Wednesday, February 05, 2014

STORM™ For Dummies

This is the first of a two-post article. As I promised in my previous post, Taking the Cloud by STORM™, I will elaborate here on the various practices.

Change Management
Curiosity killed the cat? Change is what killed the cat – I’m talking about Schrodinger’s cat, and if you don’t know what I’m referring to, just keep in mind that a tiny change in a subatomic particle is what caused the cat’s permanent downtime.
In a broad sense, Change is what causes all service degradation, whether full downtime or bad response times.

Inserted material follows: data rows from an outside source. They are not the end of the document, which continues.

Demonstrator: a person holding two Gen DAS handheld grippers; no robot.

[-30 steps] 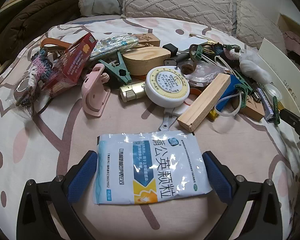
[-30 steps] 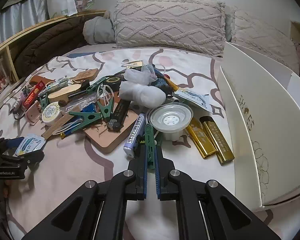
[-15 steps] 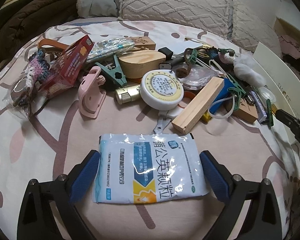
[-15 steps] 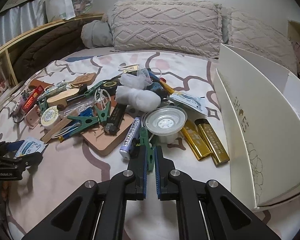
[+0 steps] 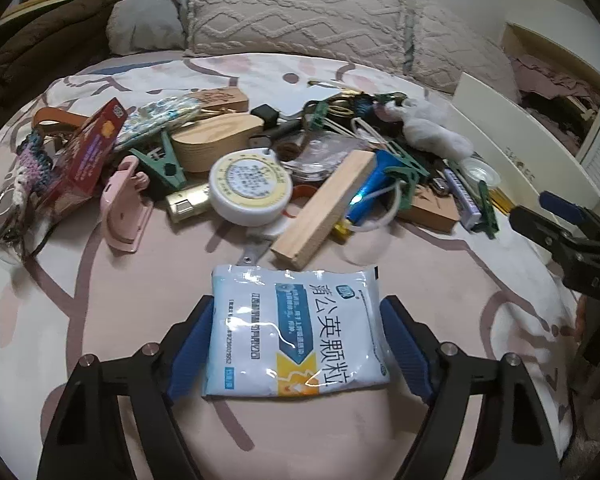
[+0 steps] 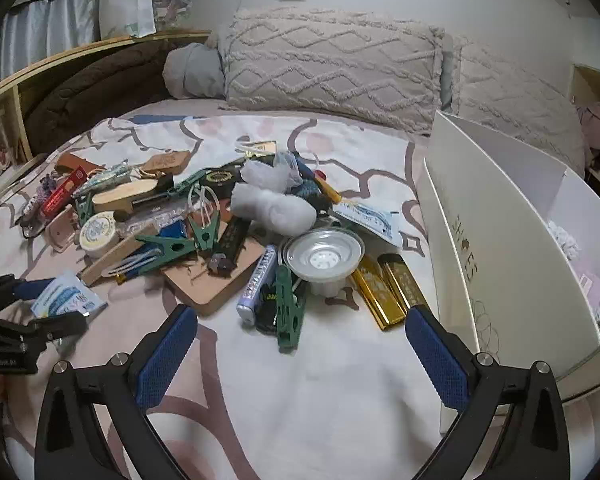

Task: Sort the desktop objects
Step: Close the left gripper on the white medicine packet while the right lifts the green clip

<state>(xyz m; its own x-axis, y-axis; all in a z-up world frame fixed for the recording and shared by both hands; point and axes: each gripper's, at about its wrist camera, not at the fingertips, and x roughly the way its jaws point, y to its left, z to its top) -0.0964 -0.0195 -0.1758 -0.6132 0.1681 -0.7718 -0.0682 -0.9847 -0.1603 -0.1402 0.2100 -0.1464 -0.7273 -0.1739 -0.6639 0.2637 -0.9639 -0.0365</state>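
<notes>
Sorting was barely started: most clutter lay heaped on the bedspread (image 6: 300, 380), few items in the white box (image 6: 512, 248). Left gripper (image 5: 296, 344) squeezed the medicine sachet (image 5: 296, 332); right gripper (image 6: 300, 352) stood wide open, empty.

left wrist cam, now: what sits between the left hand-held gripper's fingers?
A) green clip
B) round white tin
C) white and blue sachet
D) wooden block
C: the white and blue sachet lies flat on the bedspread between the blue pads of the left hand-held gripper, which flank its two side edges; whether they are pressing it cannot be told.
</notes>
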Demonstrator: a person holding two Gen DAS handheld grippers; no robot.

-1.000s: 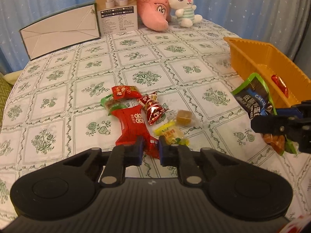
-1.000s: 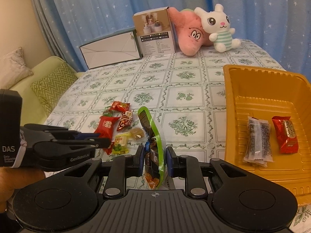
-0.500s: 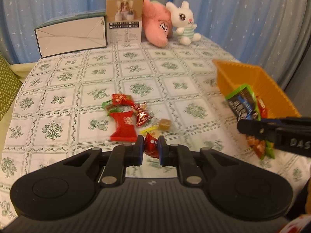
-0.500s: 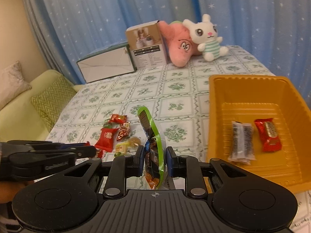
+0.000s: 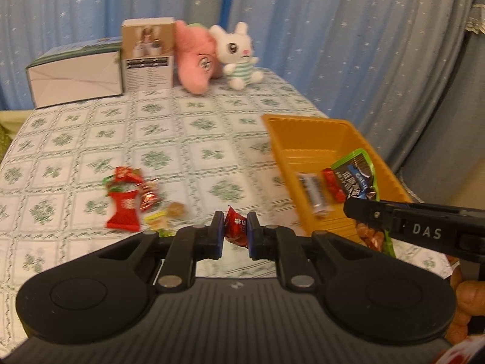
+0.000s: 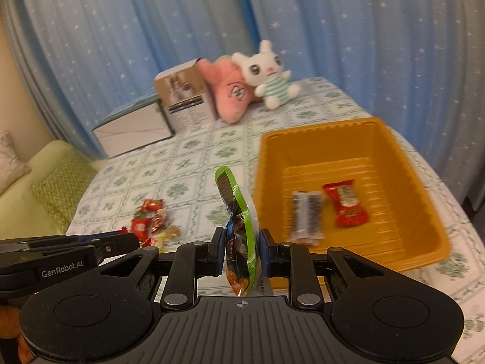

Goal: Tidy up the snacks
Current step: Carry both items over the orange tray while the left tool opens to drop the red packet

In other words, “if it ain’t broke, don’t fix it”. But changes are always needed in your SaaS environment, whether adding another web server to the load balancer, changing a configuration file or upgrading the software overnight. Add to that the fascinating fact that between 60%-70% of service disruption is caused by the human factor.
So, Change must be done very carefully. There are so many things that can go wrong, that one needs a disciplined routine that takes as many factors into consideration as possible, and done in a rigorous manner, following precise instructions. It includes the Change Request, the Change Calendar and Window, the CAB, the Operations Maintenance Plan, the SOPs and the Change recording. This is what Change Management is all about.
 In my many years in the field of SaaS Service Operations I have witnessed all the possible horror scenarios at SaaS companies where Change Management was at best very meager, and usually nonexistent.

Asset Management
Changes are done to Assets. An Asset could be as large as a datacenter (new router that affects all boxes), it could be a database cluster (upgrade of the Oracle RAC) or as small as a JPEG file embedded in an HTML document. In an ideal world, a SaaS company would deploy a CMDB (Configuration Management Database) with a team of administrators that do nothing but maintain it. But in the real world, as SaaS companies grow from two to four to ten boxes and beyond, the assets are maintained, in a best case scenario, on an excel  worksheet on the sys-admin’s laptop.
When a change is performed on an asset there is a need to understand the possible impact on other assets, or on customers, and it needs to be documented. An Asset Management solution records each asset with relevant information (name, IP address, location, function, make etc.), records the relationship to other assets and maps that asset to a customer (or group of customers). When change is performed to an asset, the Change Management system will point to the relevant asset and record the history of modifications to that asset.

Event Management
With the understanding that changes to assets cause bad vibes, we need to look out for changes and understand their effects. That is done mainly by monitoring and responding to reported changes. Look at as many attributes of your assets and detect when things have changed. High CPU, low disk space, an OS service that has stopped functioning, long response times, etc. But detecting the change is not enough; how do you respond to the changes, when do you determine that a change is cause for trouble? How much automation should you employ? (short answer: a lot). What do you do when a threshold is reached? How do you control Alert Overloading? How do you build Escalation into the alert mechanism?  This is what Event Management deals with.

Incident Management
OK, so you are now practicing a robust Change Management regime, with all your Assets accounted for and monitored with a good understanding of impact of changes to your service. You are in much better state than before, but will service disruptions still happen? Of course they will! They will bite you when and where you least expect them to. What to do! What to do?
One option is running around hysterically screaming “the sky is falling” and shooting in all directions, while making sure you cover your behind in anticipation of the blame game that will surely take place after the crisis is over.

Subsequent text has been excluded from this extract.